Algumas mulheres com base em suas mágoas, rancores ou frustrações, em razão de um relacionamento, utilizam a Lei Maria da Penha para atingirem seus "desafetos". Muitos motivos levam a mulher a tomar tal atitude, dentre eles, a chantagem ou a vingança. Em nossa sociedade não existe a presunção de inocência ao homem. E tudo que a mulher diz se torna verdadeiro, seja perante a sociedade ou pelo entendimento do STJ (a palavra da mulher tem força probatória). A marginalização do homem já inicia com a falsa denúncia sendo espalhada e as mulheres obtendo uma medida protetiva com sua simples palavra.
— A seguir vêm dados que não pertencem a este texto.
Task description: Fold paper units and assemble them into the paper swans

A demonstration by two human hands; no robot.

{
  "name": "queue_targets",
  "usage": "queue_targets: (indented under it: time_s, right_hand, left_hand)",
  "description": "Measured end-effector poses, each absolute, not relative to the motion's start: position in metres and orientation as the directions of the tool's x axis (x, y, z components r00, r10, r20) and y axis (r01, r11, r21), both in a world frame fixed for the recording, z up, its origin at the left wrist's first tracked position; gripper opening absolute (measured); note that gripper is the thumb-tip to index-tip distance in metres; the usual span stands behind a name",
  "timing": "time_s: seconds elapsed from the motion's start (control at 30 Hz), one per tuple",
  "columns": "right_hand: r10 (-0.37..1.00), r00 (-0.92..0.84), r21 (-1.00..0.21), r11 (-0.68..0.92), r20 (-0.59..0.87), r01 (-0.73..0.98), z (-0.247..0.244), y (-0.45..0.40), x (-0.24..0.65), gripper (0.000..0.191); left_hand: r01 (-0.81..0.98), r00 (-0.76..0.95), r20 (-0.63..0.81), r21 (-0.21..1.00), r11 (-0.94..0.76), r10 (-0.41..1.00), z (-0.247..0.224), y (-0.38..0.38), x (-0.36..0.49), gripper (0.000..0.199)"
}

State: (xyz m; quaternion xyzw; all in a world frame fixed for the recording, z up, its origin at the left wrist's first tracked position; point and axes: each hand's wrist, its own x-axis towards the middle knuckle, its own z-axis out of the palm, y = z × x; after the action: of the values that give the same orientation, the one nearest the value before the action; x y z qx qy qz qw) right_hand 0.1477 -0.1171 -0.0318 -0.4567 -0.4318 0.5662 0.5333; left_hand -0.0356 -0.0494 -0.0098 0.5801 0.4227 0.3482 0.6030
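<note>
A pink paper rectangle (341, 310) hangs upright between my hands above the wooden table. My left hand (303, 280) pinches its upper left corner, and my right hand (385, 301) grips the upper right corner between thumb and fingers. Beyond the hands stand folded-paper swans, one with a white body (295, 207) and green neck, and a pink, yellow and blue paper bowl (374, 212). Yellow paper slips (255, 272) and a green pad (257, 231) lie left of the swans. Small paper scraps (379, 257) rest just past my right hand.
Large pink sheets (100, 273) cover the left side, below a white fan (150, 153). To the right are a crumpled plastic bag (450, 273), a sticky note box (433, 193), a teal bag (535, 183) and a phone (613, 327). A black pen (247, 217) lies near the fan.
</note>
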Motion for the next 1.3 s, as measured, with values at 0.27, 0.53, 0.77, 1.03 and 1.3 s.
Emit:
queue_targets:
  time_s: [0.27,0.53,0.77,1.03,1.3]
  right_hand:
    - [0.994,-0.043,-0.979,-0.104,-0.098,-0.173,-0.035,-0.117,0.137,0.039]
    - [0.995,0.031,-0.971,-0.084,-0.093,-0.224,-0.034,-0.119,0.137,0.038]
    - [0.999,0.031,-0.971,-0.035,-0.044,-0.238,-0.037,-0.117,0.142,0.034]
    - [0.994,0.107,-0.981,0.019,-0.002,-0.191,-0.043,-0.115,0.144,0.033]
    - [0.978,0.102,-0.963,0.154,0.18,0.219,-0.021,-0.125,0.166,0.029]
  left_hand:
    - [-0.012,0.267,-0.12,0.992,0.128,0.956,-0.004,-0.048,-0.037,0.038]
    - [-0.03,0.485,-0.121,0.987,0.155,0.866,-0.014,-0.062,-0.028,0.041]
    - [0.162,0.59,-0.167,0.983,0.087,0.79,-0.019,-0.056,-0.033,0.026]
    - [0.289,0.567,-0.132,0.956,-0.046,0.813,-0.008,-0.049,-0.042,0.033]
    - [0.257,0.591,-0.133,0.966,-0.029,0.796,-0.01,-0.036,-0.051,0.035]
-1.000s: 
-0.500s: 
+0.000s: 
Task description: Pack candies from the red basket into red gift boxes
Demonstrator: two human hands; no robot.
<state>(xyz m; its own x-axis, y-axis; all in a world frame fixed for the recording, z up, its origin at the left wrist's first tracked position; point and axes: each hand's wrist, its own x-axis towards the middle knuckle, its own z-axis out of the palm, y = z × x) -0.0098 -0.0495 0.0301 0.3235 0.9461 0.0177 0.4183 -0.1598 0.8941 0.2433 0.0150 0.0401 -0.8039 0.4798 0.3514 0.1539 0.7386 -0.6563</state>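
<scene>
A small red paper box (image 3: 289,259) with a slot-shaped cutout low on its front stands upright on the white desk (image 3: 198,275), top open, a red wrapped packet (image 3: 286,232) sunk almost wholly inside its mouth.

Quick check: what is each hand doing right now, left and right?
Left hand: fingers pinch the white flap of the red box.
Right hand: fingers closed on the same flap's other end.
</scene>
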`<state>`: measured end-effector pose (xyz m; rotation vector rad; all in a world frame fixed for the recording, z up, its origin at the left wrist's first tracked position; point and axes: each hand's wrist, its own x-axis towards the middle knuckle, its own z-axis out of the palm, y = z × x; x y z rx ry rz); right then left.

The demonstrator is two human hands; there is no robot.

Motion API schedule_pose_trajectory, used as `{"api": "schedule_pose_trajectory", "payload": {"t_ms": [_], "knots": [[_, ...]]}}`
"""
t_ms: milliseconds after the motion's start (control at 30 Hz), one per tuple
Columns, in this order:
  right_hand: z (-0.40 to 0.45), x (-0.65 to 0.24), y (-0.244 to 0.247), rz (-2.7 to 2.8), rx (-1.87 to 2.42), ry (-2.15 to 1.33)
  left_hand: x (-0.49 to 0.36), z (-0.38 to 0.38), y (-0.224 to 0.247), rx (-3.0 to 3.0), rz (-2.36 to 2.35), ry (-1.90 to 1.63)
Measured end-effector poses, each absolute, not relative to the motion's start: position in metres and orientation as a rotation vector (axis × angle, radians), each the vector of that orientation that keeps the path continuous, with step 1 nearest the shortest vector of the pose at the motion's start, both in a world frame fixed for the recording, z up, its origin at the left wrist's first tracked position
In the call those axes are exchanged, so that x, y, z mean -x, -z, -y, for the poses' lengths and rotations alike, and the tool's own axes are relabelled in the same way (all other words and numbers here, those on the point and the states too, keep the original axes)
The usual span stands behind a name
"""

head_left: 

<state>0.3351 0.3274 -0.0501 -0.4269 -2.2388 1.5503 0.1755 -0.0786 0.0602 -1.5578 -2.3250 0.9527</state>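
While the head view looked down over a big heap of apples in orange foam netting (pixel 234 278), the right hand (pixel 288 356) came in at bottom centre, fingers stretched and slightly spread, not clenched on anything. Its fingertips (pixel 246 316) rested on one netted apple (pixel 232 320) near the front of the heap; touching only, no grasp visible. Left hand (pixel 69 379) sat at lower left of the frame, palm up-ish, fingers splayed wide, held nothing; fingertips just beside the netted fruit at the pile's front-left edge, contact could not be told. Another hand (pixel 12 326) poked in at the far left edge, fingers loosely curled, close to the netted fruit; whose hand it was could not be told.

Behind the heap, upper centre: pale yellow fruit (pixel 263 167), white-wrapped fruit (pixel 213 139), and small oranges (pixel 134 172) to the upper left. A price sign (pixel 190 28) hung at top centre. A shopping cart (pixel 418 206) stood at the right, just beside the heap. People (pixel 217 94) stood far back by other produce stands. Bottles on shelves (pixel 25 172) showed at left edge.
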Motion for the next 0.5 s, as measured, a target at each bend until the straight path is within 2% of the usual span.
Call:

O homem passa a ser conhecido como um criminoso, afetando sua vida pessoal e profissional. Até provar-se o contrário (e mesmo provando), e o homem propor uma ação penal contra a mulher que o caluniou, a fala da mulher já ganhou enormes proporções, destruindo a vida pessoal e profissional do homem, prejudicando-o demasiadamente. Um dos problemas da LMP é que o homem não tem, no momento inicial da falsa denúncia, direito ao contraditório e ampla defesa, o que fere o princípio penal de presunção da inocência.
Cita-se Lopes Júnior: "(...) A presunção de inocência exige uma proteção contra a publicidade abusiva e a estigmatizarão (precoce) do réu. Significa dizer que a presunção da inocência (e também as garantias constitucionais da imagem, dignidade e privacidade) deve ser utilizada como verdadeiro limite democrático a abusiva exploração midiática em torno do fato criminoso e do próprio processo judicial. O bizarro espetáculo montado pelo julgamento midiático deve ser coibido pela eficácia da presunção de inocência" (LOPES JUNIOR, 2012, p. 778).